Антиакадемический габитус Кузьминского вписывается в его вполне сознательную провокационную роль авангардиста и бунтаря. Его провокации чаще всего одновременно и литературные, и мальчишеские, – как в случае частых выпадов в сторону А. А. Ахматовой и ее поклонников и поклонниц. Однако анти-академическая полемика остается одной из констант его публичного поведения: в своих комментариях в АГЛ Кузьминский постоянно нападает напрямую как на отдельных ученых (и советских, и американских), так и на академический подход вообще.
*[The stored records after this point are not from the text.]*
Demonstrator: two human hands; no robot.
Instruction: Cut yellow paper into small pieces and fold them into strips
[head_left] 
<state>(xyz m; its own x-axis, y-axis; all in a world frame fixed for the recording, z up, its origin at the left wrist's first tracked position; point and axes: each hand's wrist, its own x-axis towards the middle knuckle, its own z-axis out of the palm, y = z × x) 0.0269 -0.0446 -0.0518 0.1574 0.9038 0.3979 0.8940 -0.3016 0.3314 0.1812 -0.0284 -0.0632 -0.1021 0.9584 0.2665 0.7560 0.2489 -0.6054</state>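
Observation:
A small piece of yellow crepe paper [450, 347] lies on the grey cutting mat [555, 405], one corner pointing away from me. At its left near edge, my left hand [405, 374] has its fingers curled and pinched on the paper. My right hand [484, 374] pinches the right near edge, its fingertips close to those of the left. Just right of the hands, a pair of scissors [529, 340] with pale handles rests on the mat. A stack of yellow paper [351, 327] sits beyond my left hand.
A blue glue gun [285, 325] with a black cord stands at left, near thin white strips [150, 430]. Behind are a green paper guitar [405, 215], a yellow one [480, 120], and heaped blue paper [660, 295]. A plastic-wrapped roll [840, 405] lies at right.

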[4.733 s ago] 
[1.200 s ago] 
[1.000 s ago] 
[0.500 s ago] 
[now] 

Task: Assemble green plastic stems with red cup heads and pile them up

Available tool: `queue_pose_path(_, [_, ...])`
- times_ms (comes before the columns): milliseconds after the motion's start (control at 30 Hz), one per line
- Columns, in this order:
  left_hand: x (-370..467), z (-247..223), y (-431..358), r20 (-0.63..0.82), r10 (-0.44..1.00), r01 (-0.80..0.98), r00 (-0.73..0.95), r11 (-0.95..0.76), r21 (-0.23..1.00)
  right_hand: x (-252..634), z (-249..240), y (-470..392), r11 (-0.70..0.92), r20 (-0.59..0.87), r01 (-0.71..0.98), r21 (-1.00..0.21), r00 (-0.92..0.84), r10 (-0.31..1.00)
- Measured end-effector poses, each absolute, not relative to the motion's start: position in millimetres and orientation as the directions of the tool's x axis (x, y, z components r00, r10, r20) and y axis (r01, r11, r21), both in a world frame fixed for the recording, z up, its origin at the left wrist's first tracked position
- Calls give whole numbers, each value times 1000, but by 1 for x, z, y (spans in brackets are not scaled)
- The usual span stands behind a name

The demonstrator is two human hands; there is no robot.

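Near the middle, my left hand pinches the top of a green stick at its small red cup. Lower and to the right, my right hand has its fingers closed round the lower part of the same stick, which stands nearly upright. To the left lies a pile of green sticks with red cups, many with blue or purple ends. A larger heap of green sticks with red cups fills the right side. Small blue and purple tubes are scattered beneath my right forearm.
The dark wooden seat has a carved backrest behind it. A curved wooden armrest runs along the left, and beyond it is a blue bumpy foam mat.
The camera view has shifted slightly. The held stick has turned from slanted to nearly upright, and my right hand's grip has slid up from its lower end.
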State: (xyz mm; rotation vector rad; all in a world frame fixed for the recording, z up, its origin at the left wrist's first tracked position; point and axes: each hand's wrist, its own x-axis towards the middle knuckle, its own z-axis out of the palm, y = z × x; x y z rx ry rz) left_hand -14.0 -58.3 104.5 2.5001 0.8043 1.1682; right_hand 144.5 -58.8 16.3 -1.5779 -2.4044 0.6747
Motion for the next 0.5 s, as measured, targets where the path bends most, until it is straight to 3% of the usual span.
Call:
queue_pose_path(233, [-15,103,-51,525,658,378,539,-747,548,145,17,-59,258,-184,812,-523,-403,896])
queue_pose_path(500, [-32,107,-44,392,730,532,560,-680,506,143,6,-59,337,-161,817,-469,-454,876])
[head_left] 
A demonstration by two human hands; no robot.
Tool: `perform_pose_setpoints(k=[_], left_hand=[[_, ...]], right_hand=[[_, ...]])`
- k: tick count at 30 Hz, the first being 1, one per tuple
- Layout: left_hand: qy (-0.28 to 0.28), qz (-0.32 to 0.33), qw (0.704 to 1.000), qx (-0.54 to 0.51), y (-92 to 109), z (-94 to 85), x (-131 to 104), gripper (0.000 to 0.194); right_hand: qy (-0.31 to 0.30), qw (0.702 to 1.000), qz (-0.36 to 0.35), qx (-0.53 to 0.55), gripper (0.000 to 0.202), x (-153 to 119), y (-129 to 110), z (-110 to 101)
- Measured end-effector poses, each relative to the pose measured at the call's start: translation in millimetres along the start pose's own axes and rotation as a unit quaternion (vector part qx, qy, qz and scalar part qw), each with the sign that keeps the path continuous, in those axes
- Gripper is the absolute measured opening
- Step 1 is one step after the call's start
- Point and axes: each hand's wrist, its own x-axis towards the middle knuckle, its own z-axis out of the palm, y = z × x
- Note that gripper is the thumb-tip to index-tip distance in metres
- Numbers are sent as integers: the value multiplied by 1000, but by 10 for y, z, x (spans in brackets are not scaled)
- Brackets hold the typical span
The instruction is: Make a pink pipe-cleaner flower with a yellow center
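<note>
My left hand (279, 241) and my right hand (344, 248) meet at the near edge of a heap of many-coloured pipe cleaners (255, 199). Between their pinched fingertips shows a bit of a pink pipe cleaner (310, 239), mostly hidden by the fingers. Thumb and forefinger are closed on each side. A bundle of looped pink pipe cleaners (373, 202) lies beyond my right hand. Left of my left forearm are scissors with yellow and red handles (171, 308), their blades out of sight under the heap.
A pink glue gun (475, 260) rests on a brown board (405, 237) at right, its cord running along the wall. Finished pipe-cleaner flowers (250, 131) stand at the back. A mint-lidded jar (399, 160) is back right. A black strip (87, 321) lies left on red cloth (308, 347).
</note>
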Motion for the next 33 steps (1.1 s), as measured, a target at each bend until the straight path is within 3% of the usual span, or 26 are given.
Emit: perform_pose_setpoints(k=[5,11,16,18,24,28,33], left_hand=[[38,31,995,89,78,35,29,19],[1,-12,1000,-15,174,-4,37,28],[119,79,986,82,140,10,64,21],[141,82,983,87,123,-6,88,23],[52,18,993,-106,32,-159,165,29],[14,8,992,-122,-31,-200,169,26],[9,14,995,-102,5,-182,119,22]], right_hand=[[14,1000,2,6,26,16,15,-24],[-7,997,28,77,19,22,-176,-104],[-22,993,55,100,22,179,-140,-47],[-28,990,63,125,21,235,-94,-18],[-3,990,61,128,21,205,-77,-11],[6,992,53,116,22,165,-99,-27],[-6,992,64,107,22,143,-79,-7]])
Цитата, использованная в названии этой статьи, – «профессоров, полагаю, надо вешать» – появляется в предисловии к подборке стихов И. В. Долиняка в томе 5А АГЛ. Кузьминский оправдывает включение в антологию малоизвестного Долиняка, цитируя В. Б. Шкловского (который, в свою очередь, ссылается на своего учителя С. А. Венгерова): «Венгеров <…> понимал, что литература делается многими, это общий труд, и неизвестно еще, кто возглавит эпоху. Поэтому надо изучать и еще не прославленных, и даже забытых». Но, продолжает Кузьминский, «не Венгеров заведует кафедрами славистики в Америке, и не он рецензирует книги» [АГЛ 5А: 518]. Упрек Кузьминского адресован тем «академикам», которые считают, что его подход или даже кредо – никого не забывать, всех включать – неправильный и «ненаучный»:
По мнению профессора (и – по факту публикаций – поэта) г-на Ю. П. Иваска, в составляемом мною томе ленинградских поэтов конца 50-х – начала 60-х гг., из примерно 40 представляемых – надлежит оставить двоих: Бродского (со скрежетом зубовным) и Бобышева. Меня – надо понимать – «не надлежит».
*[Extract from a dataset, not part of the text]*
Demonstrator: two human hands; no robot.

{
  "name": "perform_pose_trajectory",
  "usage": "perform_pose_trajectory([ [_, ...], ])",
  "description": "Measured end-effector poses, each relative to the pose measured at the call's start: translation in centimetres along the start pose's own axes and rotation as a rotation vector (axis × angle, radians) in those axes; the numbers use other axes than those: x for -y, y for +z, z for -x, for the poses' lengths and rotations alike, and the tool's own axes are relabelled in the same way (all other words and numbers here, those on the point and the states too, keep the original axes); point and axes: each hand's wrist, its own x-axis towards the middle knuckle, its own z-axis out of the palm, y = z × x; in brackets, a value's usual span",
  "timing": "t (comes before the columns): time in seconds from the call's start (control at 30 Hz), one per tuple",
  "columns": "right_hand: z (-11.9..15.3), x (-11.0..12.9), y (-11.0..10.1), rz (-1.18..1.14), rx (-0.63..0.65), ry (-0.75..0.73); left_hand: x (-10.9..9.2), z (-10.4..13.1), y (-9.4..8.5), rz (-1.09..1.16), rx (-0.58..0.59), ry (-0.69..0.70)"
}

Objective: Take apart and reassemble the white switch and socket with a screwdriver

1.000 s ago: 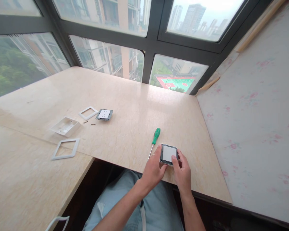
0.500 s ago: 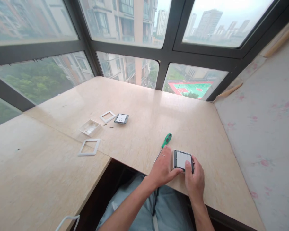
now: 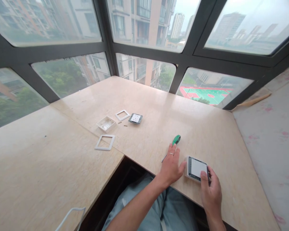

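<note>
At the right, my right hand (image 3: 210,189) grips the right side of a white box with a grey-framed white switch panel (image 3: 197,169), its thumb on the panel's face. The box rests on the table near the front edge. My left hand (image 3: 172,165) lies over a screwdriver with a green handle (image 3: 176,140), fingers apart and fingertips at the handle's lower end. Its thumb points towards the box's left side. Part of the metal shaft shows left of the fingers; whether the hand touches the tool firmly is unclear.
On the beige table (image 3: 69,166), further left, are an open white box (image 3: 106,124), a white frame (image 3: 105,149), a smaller-looking white frame (image 3: 122,110), a socket module (image 3: 135,118) and two small screws (image 3: 125,125). A white curved object (image 3: 71,210) stands at the lower left.
The view has swung left. My left hand has left the panel's lower edge and reached over the screwdriver handle. The right hand still holds the box.
</note>
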Motion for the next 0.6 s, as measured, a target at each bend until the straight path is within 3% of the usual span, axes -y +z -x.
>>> perform_pose_trajectory([
  [0.13, 0.1, 0.4, -0.2, -0.02, 0.015, 0.051, -0.2, 0.4, -0.9, 0.069, 0.017, 0.075],
  [0.23, 0.1, 0.8, -0.6, -0.05, 0.031, 0.097, -0.4, 0.6, -1.5, 0.141, 0.121, 0.196],
  [0.33, -0.2, 0.7, -1.3, -0.09, 0.037, 0.147, -0.4, 0.6, -1.3, 0.147, 0.214, 0.301],
  [0.47, -0.6, 0.8, -2.1, -0.199, 0.021, 0.22, 0.1, 0.4, -0.5, 0.082, 0.247, 0.36],
  [0.6, -0.1, 3.9, -2.1, -0.185, -0.04, 0.094, 0.4, 0.1, 0.2, 0.047, 0.25, 0.354],
])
По мнению советского «полуподпольного» литературоведа Гарика Левинтона (из компании помянутых Бродского-Бобышева), «поэтов не может быть больше 10-ти, сравним это даже с плодотворным началом века».
В книге «Поэты Пушкинской поры», изд-во «Московский рабочий», 1981 – наличествует 7 имен. Рабочим более не требуется. Нет Нелединского-Мелецкого, Кострова и графа Хвостова – ну так что ж в том? Они поэтами, надо понимать, не были [Там же].
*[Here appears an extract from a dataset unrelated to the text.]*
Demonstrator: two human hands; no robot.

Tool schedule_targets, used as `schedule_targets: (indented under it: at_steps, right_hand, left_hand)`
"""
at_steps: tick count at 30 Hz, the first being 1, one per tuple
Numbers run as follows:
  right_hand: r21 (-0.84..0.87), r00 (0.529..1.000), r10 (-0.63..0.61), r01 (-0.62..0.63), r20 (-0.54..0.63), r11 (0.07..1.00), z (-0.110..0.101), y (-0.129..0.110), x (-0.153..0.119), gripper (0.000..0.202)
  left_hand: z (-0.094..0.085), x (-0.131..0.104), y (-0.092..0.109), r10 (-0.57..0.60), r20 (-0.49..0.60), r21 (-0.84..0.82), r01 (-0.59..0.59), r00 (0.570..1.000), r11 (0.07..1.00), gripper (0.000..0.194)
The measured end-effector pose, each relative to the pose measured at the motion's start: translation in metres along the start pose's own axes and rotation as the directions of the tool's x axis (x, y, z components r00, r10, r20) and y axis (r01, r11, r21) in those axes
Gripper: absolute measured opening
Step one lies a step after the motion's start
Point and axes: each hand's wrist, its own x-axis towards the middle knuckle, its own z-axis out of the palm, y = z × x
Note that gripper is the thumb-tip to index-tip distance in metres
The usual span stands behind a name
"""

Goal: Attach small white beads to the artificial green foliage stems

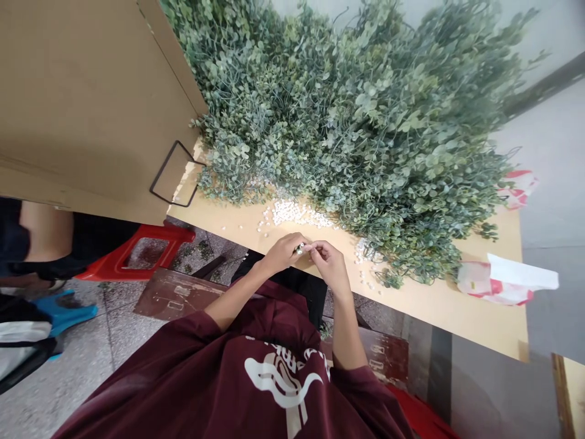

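My left hand (284, 251) and my right hand (329, 263) meet at the table's front edge, close to my body. The left fingers are closed round a small dark-and-pale piece (298, 249), too small to name. My right thumb and fingertips are pinched together beside it; what they hold is too small to make out. Just beyond the hands lies a heap of small white pieces (297, 213), with more scattered to the left and right. A large pile of green leafy sprigs (347, 122) stands behind them.
A cardboard box (91, 110) stands at the left, with a black wire frame (155, 183) near its corner. Red-and-white plastic packaging (489, 281) lies on the table (493, 323) at the right. Another person's arm (46, 231) shows at far left, near a red stool (137, 253).
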Motion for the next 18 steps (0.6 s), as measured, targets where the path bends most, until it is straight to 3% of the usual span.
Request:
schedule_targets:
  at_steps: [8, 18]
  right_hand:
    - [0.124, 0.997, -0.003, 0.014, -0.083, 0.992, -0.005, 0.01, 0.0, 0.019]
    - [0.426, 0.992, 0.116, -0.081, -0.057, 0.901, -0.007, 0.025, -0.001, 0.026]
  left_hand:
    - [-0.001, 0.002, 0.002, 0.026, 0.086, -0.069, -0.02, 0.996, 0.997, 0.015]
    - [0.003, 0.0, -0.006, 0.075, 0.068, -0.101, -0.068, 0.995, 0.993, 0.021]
Кузьминского сильно раздражает такая элитарная «история генералов» – способ построения канона, который не признает больше десяти поэтов (заметим, что автор здесь не различает советские академические издания, американских ученых и «полуподпольных» литературоведов). Помимо справедливого раздражения на положение вещей, Кузьминский отстаивает и собственную способность функционировать как объективный поэтический барометр, непредвзятость которого, по его мнению, превосходит пресловутый «академический объективизм». В определенном смысле, учитывая полистилистику антологических проектов Кузьминского, его действительно можно считать непредвзятым. Так, несмотря на явные эстетические расхождения Долиняка с Кузьминским, последний пишет, что стихи Долиняка вызывают в памяти классический Петербург в «застегнутом воротничке и вицмундире» – образ сам по себе глубоко поэтический и полный значения даже для такого «поэтического хулигана», как Кузьминский:
Хвалить мне приходится то, что я старательно – годы уже – убиваю в себе, находя это – гм – «сентиментальным». Перечитывая Ремарка… 20 лет спустя – зверел и плевался: и чем он мне дался, в юности моей? И не моей – а «нашей». Моей и Игоря Долиняка. Скромность – которой всегда я чуждался, предпочитая быть шутом. А Игорь не шутит, не до шуток ему.
Чистые у него стихи. СТИХИ. Вот и всё, что я хотел сказать.
И в финале своей преамбулы Кузьминский возвращается к тем критикам, чье неодобрение к его проекту имплицитно исключает таких поэтов, как Долиняк: «А профессоров, полагаю – надо вешать. За паразитизм. И импотенцию. Но это уже – тема другой статьи…» [Тамже].